When leading a project, your goals should be to help the team be maximally effective and ensure everyone (the team and stakeholders) feel good about the time investment afterwards, regardless of the outcome. You can accomplish that in many different ways – keeping people motivated, ensuring they have impactful things to work on, building consensus the team’s goals, and much more. The more intricate the project’s dependencies (meaning dependencies among tasks, individuals, and teams) the more time you need to invest upfront to ensure smooth execution. Without setting the stage beforehand, expectations for project cost and ROI will be misaligned, which causes decision churn, inefficient execution, and a lot of wasted time as people struggle to build consensus on the fly.

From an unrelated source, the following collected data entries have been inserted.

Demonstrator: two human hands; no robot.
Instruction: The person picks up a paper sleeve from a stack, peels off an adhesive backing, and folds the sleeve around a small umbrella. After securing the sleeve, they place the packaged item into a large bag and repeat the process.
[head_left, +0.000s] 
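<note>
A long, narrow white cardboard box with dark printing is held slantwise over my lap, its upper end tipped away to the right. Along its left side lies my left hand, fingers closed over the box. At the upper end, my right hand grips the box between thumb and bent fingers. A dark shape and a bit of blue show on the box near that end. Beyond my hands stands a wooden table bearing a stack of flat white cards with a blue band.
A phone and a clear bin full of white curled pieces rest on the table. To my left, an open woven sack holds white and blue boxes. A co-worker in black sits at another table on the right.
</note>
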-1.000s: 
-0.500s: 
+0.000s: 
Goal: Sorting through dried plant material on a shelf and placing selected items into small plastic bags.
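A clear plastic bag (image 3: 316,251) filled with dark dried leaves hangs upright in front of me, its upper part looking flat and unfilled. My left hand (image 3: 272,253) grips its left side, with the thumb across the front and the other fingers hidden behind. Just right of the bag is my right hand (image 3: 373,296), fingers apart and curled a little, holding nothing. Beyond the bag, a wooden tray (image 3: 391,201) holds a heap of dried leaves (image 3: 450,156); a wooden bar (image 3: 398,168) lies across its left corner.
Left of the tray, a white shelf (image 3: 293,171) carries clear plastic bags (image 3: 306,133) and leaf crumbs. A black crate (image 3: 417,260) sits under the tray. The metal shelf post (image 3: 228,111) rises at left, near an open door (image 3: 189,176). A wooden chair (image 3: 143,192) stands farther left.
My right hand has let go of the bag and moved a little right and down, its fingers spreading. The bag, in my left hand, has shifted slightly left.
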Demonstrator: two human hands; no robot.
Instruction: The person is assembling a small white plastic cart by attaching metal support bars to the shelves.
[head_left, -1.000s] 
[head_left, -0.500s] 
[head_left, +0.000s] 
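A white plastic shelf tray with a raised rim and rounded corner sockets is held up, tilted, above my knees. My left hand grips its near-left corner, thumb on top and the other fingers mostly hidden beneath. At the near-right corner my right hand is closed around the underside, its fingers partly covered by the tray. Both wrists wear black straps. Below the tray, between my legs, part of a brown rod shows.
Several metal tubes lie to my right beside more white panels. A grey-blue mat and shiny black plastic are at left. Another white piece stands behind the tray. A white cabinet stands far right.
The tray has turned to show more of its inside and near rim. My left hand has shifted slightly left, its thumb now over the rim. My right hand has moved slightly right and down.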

Below are some of the questions that project leadership (tech lead, PM, eng manager) and the team should answer before embarking on a large chunk of work to ensure that team members can be maximally effective. If you’re unable to answer any of these questions satisfactorily, it’s a sign that you should dig in further to avoid problems further down the line. And if you’re able to answer all of these, you’ll have peace of mind and be better equipped to communicate the project’s status to the team and other stakeholders around the company.

Lifecycle

Do we have a general understanding of what failure looks like?

Once you’ve spent a lot of time working on a project, finishing may start to feel more important than meeting your goals. Without defining what failure for the project looks like, the project may turn into a zombie – one that slowly limps along without sufficient team motivation or organizational support. Failure can mean the project cost is much higher than anticipated, we discovered that metrics aren’t going to move as much as we thought, or the company’s priorities have shifted. Killing projects never feels good. Having a clear definition of failure up front allows the team to have an intellectually honest conversation about whether to continue investing time in any given project.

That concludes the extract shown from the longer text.